Task directions
Print the lines in the listing below that fall between the line with "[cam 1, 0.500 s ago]" and the line with "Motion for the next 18", those two lines included, exactly as they stand and with nothing else.
BEGIN Data to use
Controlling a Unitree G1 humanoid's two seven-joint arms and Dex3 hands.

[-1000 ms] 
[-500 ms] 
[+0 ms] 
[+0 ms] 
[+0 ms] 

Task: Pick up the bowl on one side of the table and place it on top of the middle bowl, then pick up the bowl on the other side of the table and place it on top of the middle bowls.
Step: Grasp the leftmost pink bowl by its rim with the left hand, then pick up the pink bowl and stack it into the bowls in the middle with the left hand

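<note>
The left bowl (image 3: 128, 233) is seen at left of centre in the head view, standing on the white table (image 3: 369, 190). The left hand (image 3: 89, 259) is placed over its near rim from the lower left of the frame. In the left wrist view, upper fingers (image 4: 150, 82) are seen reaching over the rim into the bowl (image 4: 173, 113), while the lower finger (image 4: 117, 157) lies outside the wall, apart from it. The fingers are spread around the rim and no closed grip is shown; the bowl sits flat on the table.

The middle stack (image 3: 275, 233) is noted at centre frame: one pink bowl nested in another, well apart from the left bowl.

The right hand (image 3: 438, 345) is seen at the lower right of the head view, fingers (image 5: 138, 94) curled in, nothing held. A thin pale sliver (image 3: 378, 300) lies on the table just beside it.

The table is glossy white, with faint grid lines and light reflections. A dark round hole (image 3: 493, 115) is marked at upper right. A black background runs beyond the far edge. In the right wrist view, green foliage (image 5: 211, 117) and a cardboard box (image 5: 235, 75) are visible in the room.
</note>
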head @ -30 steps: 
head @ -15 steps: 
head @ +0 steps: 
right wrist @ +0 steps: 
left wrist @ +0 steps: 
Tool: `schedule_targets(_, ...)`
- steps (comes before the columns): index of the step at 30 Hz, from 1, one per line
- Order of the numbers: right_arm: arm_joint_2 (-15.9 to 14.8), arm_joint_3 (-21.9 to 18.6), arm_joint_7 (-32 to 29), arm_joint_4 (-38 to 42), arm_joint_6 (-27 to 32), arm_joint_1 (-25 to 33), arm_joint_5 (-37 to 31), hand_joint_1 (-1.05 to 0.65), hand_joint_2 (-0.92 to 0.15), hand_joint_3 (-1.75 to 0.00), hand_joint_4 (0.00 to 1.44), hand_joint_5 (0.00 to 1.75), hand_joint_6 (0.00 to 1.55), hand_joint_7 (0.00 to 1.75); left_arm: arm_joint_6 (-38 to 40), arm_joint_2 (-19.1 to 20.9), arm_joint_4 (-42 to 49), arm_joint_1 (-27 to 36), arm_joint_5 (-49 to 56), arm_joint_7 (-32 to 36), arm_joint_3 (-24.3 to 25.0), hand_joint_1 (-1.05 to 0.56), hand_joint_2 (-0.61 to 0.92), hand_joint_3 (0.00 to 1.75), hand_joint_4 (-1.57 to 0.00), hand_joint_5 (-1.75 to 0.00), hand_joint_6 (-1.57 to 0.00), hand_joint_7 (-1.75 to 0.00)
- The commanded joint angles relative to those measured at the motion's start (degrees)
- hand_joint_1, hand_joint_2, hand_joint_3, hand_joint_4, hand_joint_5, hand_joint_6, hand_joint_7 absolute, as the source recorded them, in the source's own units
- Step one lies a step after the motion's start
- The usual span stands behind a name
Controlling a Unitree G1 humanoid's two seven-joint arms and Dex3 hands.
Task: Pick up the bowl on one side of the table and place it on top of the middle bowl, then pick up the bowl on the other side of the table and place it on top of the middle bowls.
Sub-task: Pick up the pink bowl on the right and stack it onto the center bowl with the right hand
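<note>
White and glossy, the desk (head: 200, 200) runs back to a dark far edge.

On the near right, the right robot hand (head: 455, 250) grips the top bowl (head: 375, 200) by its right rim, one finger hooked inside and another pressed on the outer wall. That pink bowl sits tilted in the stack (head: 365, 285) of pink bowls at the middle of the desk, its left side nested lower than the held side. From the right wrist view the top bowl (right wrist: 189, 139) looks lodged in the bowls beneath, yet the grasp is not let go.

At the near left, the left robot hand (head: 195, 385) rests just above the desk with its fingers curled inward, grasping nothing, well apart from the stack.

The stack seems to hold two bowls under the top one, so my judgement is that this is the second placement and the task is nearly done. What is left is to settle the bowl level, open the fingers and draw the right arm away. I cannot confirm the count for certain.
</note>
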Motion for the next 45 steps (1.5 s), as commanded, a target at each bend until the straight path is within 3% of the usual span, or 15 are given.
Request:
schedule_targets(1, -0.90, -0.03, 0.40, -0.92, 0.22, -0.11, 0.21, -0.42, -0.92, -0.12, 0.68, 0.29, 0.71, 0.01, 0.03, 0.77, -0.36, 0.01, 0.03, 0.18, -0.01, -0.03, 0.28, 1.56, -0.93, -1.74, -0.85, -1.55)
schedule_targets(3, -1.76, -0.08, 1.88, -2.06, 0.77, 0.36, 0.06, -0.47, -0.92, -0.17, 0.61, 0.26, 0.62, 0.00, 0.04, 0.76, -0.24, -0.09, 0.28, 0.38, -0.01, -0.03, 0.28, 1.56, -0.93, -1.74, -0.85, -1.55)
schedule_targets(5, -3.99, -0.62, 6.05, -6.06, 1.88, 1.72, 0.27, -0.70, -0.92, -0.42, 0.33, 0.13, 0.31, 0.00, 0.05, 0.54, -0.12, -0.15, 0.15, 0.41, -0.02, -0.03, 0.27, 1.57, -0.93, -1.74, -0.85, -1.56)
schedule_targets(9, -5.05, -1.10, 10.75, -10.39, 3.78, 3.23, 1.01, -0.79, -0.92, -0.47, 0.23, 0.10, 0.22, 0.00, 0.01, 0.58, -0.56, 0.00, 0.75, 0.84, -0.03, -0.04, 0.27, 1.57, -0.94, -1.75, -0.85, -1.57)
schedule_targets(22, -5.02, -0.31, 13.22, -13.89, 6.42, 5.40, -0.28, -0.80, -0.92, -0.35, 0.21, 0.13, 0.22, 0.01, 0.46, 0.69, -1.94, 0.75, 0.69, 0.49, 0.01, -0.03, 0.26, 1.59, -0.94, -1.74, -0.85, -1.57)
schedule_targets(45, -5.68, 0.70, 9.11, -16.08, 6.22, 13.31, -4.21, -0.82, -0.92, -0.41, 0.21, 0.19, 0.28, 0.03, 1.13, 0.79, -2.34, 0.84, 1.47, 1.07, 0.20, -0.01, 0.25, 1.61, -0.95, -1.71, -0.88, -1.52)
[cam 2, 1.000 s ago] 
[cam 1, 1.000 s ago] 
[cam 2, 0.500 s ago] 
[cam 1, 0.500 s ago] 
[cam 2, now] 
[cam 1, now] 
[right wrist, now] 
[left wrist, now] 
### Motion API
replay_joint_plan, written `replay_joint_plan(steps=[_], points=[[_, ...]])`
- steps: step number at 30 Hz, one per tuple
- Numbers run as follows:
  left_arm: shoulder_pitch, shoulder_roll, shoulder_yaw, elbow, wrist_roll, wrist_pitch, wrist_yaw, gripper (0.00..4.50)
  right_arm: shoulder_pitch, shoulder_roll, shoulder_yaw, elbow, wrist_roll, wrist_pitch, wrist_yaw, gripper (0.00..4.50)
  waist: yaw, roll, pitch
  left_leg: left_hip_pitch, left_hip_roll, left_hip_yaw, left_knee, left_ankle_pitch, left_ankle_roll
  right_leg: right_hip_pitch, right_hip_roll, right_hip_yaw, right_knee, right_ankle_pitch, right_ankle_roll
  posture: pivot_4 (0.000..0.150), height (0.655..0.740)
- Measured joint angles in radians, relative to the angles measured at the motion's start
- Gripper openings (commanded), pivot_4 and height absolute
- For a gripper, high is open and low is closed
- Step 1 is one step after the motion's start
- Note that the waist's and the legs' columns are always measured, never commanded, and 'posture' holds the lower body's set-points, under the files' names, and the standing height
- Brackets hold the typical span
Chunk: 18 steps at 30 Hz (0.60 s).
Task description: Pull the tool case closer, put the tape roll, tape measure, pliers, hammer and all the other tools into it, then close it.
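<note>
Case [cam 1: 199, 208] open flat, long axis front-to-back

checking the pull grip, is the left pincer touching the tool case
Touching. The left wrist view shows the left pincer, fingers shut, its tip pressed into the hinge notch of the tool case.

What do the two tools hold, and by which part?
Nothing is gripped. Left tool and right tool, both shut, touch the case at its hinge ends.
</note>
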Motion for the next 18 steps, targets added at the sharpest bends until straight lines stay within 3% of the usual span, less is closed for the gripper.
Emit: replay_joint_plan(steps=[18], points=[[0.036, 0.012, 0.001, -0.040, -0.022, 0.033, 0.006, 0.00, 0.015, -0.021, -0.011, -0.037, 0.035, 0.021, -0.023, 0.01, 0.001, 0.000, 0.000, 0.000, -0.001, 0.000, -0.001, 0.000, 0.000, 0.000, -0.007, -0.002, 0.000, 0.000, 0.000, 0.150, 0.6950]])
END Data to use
Response to the exercise
[cam 1, 0.500 s ago] 
[cam 2, now] 
[cam 1, now] 
[right wrist, now] 
[left wrist, now] 
### Motion API
replay_joint_plan, written `replay_joint_plan(steps=[_], points=[[_, ...]])`
- steps: step number at 30 Hz, one per tuple
- Numbers run as follows:
  left_arm: shoulder_pitch, shoulder_roll, shoulder_yaw, elbow, wrist_roll, wrist_pitch, wrist_yaw, gripper (0.00..4.50)
  right_arm: shoulder_pitch, shoulder_roll, shoulder_yaw, elbow, wrist_roll, wrist_pitch, wrist_yaw, gripper (0.00..4.50)
  waist: yaw, roll, pitch
  left_leg: left_hip_pitch, left_hip_roll, left_hip_yaw, left_knee, left_ankle_pitch, left_ankle_roll
  right_leg: right_hip_pitch, right_hip_roll, right_hip_yaw, right_knee, right_ankle_pitch, right_ankle_roll
  posture: pivot_4 (0.000..0.150), height (0.655..0.740)
- Measured joint angles in radians, relative to the angles measured at the motion's start
- Gripper openings (commanded), pivot_4 and height absolute
- For a gripper, high is open and low is closed
- Step 1 is one step after the motion's start
- Note that the waist's and the legs' columns are always measured, never commanded, and 'posture' holds the lower body's set-points, under the files' names, and the standing height
- Brackets hold the typical span
Chunk: 18 steps at 30 Hz (0.60 s).
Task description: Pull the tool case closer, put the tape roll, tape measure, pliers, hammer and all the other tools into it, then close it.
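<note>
Case [cam 1: 199, 208] open flat, long axis front-to-back

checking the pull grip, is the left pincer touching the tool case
Touching. The left wrist view shows the left pincer, fingers shut, its tip pressed into the hinge notch of the tool case.

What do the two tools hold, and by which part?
Nothing is gripped. Left tool and right tool, both shut, touch the case at its hinge ends.
</note>
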Motion for the next 18 steps, targets added at the sharpest bends until straight lines stay within 3% of the usual span, less is closed for the gripper.

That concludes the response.